“So when are you getting engaged?”
“Great – when’s the wedding?”
If my memory serves me correctly, my boyfriend and I dated for a whopping six months before people started asking if we were getting married.
Everyone gets so excited to see someone else get engaged. They become so attached to the idea, on your behalf, that you can find yourself whipped up into a frenzy that you didn’t personally engineer. I knew I wanted to be married. I knew I wanted to have a husband to share my life with. And I knew I wanted that person to be Robert – about the same time everyone started asking me if I was going to marry him.

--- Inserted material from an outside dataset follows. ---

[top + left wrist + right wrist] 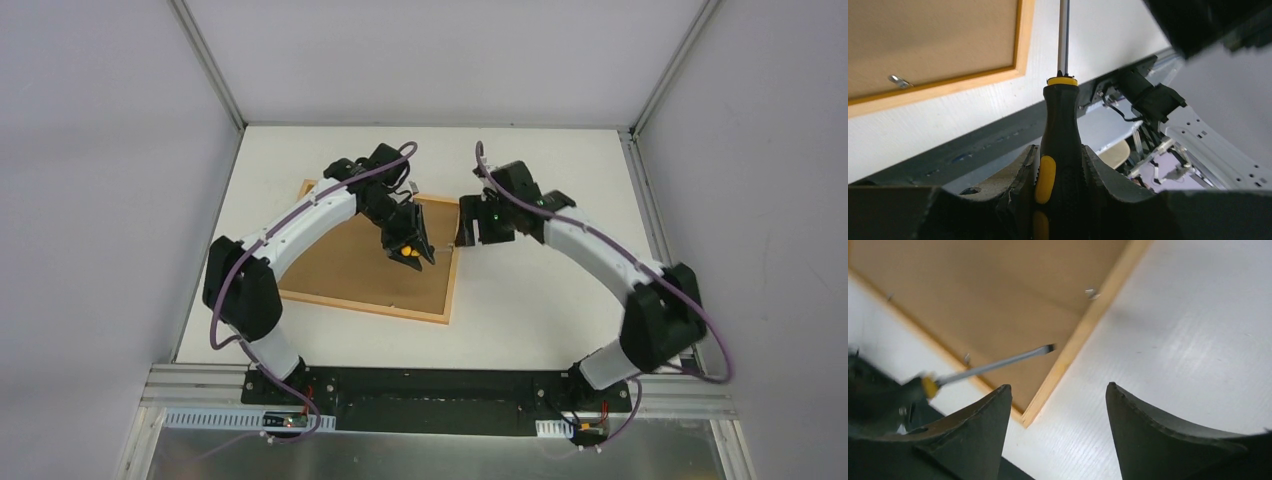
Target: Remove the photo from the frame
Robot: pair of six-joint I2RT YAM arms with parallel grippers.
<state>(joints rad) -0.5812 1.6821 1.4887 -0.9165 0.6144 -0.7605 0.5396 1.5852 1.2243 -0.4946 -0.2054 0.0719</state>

A year and a half after I realized he was most definitely the ONE for me, he finally asked me to marry him. You see how I said “finally” there? You can thank Pinterest, Facebook and peer pressure for that little gem. I was patient; I was willing to wait for the right time, for both of us to be ready and to be thrilled when he asked me to be his wife. Then, somewhere around October of last year, I lost my sh*%.
I turned into a crazy person.
I was terrified he would put off getting engaged. I had nightmares that he would decide I wasn’t the partner he wanted after all. I regularly panicked thinking that I misunderstood the simple, straight-forward goodness of our relationship, that forever was a pipe dream.
There was one evening in particular that sanity took its leave and I started crying crazy-person tears. And Robert – sweet, understanding, kind, Robert – LAUGHED at me. He laughed at me, and I thought I was going to jump over the throw pillows and strangle him.
Want to guess why he was laughing? Laughing while I cried about my fears that he wouldn’t propose…
He had the ring already. He had it in the house. Hidden in a place he refuses to reveal even now.
He knew he wanted to marry me before people started asking. He knew he would do it his way – for us – completely independent of anyone else’s timeline. Pinterest, Facebook, and peer pressure have nothing on Robert Gammon.
When he was ready, he did propose. On a walk in the woods, just the two of us, during a casual get-away weekend, on a non-descript mountain road. I was make-up less, in leggings, rocking bed-head and a flannel. Not a witness in sight, there were no rose petals or sky writers, nor lurking photographers or perfect outfits ready for a fancy dinner.
I got our relationship right the first time. It is simple, straight-forward, and good. And regardless of how perfect or imperfect our wedding is – it will be beautiful because it will be ours.